It might not be fast, but is certainly doable.

Thanks,
Estani

Am 02.09.2011 13:31, schrieb Kettleborough, Jamie:
> Hello,
>
> Martin, like you, we want to store data locally in a DRS-like way.  I think this means we will not preserve the actual directory structure as implied by the URL, but will infer its DRS location from the publication data set version id (I think that's the right word), and the filename in the URL.  Do you know of any reason (or examples) where this won't work.
>
> In practice this means we will take the publication data set version id from the esgcet/thredds/catalog.xml<catalogRef xlink:title>  (hope you understand the short hand - I don't know xpath...).  We will infer the variable from the pre '_' part of the filename in the URL, and the filename will be taken from the URL.  From what I understood of the DRS document this seems to be the most reliable way of deriving the implied DRS directory structure.   We'll get the URL from the thredds data set catalogue (<catalogRef  xlink:href>  in esgcet/thredds/catalog.xml) using<dataset><dataset urlPath>.
>
> Any pitfalls?  (Apart from those pointed out a while ago by Estani on the use of the thredds catalogue rather than the gate way API - but my guess is the gateways get populated by harvesting this exact same information - or is this guess wrong?).
>
> Thanks,
>
> Jamie
>
>
>> -----Original Message-----
>> From: go-essp-tech-bounces at ucar.edu
>> [mailto:go-essp-tech-bounces at ucar.edu] On Behalf Of
>> martin.juckes at stfc.ac.uk
>> Sent: 02 September 2011 11:59
>> To: gonzalez at dkrz.de; taylor13 at llnl.gov
>> Cc: go-essp-tech at ucar.edu; Laura.E.Carriere at nasa.gov
>> Subject: Re: [Go-essp-tech] Non-DRS File structure at data nodes
>>
>> Hello All,
>>
>> Just a few comments.
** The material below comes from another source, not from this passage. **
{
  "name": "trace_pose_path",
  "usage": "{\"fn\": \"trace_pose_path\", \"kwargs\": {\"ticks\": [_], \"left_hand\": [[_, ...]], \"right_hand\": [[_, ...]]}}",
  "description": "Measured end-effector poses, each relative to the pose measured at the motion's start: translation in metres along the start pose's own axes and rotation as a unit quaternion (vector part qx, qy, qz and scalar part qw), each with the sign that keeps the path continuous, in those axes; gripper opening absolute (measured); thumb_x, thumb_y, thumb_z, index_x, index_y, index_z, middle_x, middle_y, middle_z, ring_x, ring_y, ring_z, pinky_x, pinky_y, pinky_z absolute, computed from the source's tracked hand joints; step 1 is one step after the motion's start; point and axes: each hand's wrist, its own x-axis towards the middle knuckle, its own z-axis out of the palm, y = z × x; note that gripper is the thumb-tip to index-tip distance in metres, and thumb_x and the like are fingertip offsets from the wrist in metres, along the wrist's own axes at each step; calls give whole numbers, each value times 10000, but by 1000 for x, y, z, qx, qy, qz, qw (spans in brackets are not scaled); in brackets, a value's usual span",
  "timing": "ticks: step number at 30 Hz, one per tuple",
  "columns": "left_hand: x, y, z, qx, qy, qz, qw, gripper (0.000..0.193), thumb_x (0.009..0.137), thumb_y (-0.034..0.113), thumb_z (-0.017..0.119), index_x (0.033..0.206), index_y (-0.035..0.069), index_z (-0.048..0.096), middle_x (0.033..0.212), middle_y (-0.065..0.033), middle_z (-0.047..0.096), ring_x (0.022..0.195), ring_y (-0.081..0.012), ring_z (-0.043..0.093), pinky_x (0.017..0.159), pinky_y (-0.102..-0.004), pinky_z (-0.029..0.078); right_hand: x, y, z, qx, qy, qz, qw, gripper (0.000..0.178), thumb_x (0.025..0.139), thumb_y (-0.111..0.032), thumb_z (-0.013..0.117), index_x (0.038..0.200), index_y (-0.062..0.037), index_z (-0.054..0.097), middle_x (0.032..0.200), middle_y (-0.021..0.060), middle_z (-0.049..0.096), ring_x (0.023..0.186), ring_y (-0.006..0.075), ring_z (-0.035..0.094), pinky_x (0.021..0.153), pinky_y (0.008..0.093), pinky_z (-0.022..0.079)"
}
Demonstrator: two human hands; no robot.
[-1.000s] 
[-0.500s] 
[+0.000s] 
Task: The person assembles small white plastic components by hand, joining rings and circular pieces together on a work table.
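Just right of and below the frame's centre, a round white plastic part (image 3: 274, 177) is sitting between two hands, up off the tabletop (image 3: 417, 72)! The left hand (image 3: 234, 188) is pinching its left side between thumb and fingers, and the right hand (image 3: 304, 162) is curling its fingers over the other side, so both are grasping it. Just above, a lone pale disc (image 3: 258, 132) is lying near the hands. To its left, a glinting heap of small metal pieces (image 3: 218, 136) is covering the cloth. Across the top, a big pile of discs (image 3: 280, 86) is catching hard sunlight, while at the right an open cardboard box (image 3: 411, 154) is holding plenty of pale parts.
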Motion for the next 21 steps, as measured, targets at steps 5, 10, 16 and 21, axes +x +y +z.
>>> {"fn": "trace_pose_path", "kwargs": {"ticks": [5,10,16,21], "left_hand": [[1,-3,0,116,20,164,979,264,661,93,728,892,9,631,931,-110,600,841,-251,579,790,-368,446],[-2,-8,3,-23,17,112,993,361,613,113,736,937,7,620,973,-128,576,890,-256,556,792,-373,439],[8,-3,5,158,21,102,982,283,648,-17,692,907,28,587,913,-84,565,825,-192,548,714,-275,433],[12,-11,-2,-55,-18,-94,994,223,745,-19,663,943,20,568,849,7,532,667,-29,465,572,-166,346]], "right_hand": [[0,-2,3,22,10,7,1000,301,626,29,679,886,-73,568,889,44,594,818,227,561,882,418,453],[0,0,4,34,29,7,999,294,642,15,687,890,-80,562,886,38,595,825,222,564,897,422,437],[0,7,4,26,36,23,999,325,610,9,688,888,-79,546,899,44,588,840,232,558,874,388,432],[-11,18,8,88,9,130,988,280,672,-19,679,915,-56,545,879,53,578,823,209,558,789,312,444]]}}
As Karl says, it is clear that users can
>> get at data which is not in the DRS directory structure, and
>> in many cases will not be aware of the distinction. In
>> addition to the points Estani raises, some users may wish to
>> preserve the directory structure in their local copies and
>> will be faced with a range of different directory structures
>> -- so it is clear that lack of standardisation is going cause
>> problems for some users.
>>
>> Another aspect is version control: as Karl points out, CMOR
>> is generally going to be run before it is possible to
>> determine the version of the dataset to which a file will be
>> assigned. So the version needs to be assigned later. We
>> talked a great deal about the importance of having version
>> control of data implemented at the data nodes, and I was
>> under the impression that it would be mandatory -- but
>> perhaps we didn't get that far.
>>
>> Data which is replicated to BADC will be available through a
>> range of interfaces, including direct file system access to
>> users logged onto local machines. We will convert data into
>> the DRS directory structure (having different structures for
>> data from different groups is far too complicated to be worth
>> considering). This directory structure is also required for
>> quality control. We do have a requirement to ensure that
>> copies of data published at the archive centres (PCMDI, DKRZ
>> and BADC) are identical to those published at the providing
>> centres. The plan was to exploit the DRS directory structure
>> to meet this requirement -- if directory structures vary
>> between copies we may struggle here -- though it should be
>> possible to find a solution using file checksums.
>>
>> cheers,
>> Martin
>>
>>
>>
>>
>> ________________________________
>> From: go-essp-tech-bounces at ucar.edu
>> [go-essp-tech-bounces at ucar.edu] on behalf of Estanislao
>> Gonzalez [gonzalez at dkrz.de]
>> Sent: 02 September 2011 10:55
>> To: Karl Taylor
>> Cc: go-essp-tech at ucar.edu; Laura Carriere
>> Subject: Re: [Go-essp-tech] Non-DRS File structure at data nodes
>>
>> Dear Laura, Karl
>>
>> Regarding Karl's three points:
>>
>> 1) Indeed what Karl said it's true. Our discussion around DRS
>> is precisely because it's not mandated.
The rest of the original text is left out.